In the latest attack on jobs, Del Monte Foods announced last Thursday that they will be closing two plants in Illinois and Minnesota, laying off at least 800 workers. Additionally, the company will sell plants in Wisconsin and Texas calling into question the employment status of another 700 workers.
In 2013, San Francisco-based Del Monte Foods, which was being held by a private equity firm, was bought out in a $1.6 billion takeover by Del Monte Pacific, a transnational corporation based in the Philippines.
Del Monte Foods claims that the closing is due to changing market circumstances and a fall in demand for their products. A representative from the company specifically stated that, “Tariffs did not factor into this decision. The decision was made in order to align production with current consumer demand.”
Still, the closing of the plant is likely at least partly due to tariffs imposed by the Trump administration. In June, Del Monte Pacific CFO Parag Sachdeva stated that the company is seeing an increase in costs due to “rising metal packaging prices and impact of tariffs imposed by the U.S. government.”
The Trump administration has imposed tariffs of 25 percent on imported steel and 10 percent on aluminum. Both materials are used in the production of cans in Del Monte plants.
In a statement after the closings were announced Del Monte said that the shutdowns are part of an “asset-light strategy” to cut costs and increase profits. In the past two years Del Monte also closed plants in Arkansas, North Carolina, Indiana and California, eliminating upwards of 400 jobs.
The plant in Sleepy Eye, Minnesota, was first opened in 1930 and packages corn and peas from over 300 different farms. With a town population of just 3,600, the 363 workers to lose their jobs is equivalent to about 10 percent of the total. The mayor of Sleepy Eye, Wayne Pelzel, claims he was not given any information about the closing and was taken by surprise. “The closing of Del Monte will have a tremendous impact on the community… [the closing] will have an impact on the school, on housing, on just a whole ton of things in the community,” Pelzel said.

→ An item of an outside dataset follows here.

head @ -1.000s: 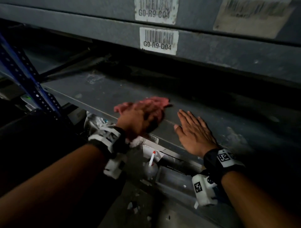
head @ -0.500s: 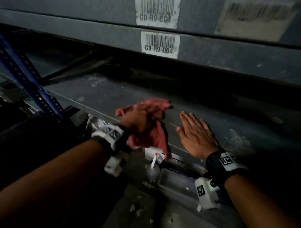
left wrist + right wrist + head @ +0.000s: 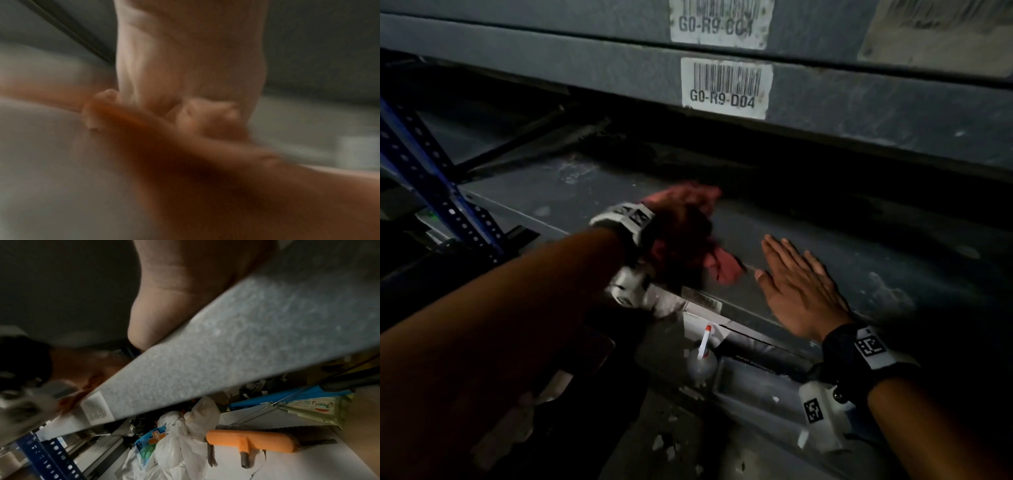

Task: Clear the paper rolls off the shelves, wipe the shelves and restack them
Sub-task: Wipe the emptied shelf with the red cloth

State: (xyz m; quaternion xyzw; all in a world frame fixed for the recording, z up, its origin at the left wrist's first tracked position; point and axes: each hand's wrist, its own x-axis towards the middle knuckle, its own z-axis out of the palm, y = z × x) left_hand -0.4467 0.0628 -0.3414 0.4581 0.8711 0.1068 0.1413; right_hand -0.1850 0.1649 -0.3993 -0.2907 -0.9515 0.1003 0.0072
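Shelf (image 3: 825, 233) runs lengthwise from upper left to lower right, below a labelled beam (image 3: 859, 102). Left hand (image 3: 681, 240) clutches a red cloth (image 3: 722, 265) on it; right hand (image 3: 801, 291) lies flat, fingers straight, pointing inward.

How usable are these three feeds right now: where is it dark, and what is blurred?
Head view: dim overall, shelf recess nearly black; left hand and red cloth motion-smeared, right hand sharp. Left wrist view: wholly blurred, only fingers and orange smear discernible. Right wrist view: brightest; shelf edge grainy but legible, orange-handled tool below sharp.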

The Mendota, Illinois, closing has a similar story. The plant employs just over 650 workers in a town of about 7,000. Opened in 1949 the plant will be completely closed by June 2020. The per capita income in Mendota is just $21,995 with 12.3 percent of the population living under the poverty level.
In both the Illinois and Minnesota plants most of the layoffs will come this October after the packaging for the current crop season is completed. Then hundreds of workers in the small towns will be left to scramble for limited jobs in the rural areas.
The majority of the workers in the Del Monte plants are not officially full time but hired on a seasonal basis after the crops are harvested to meet the packaging deadlines. Then many of the same workers are rehired as the new season rolls around and the need for labor returns.
The pay of a Del Monte packaging worker is around $9 to $15 an hour. Meanwhile, the CEO of Del Monte Pacific, Joselito Campos, is a member of one of the Philippines’ richest families whose collective net worth is well over $700 million.
The closings of the plants will have a devastating effect on the small towns’ economies. Not only will the hundreds of plant workers lose their jobs but others who do business with Del Monte, like truck drivers and farmers, will lose a large buyer of their services and crops.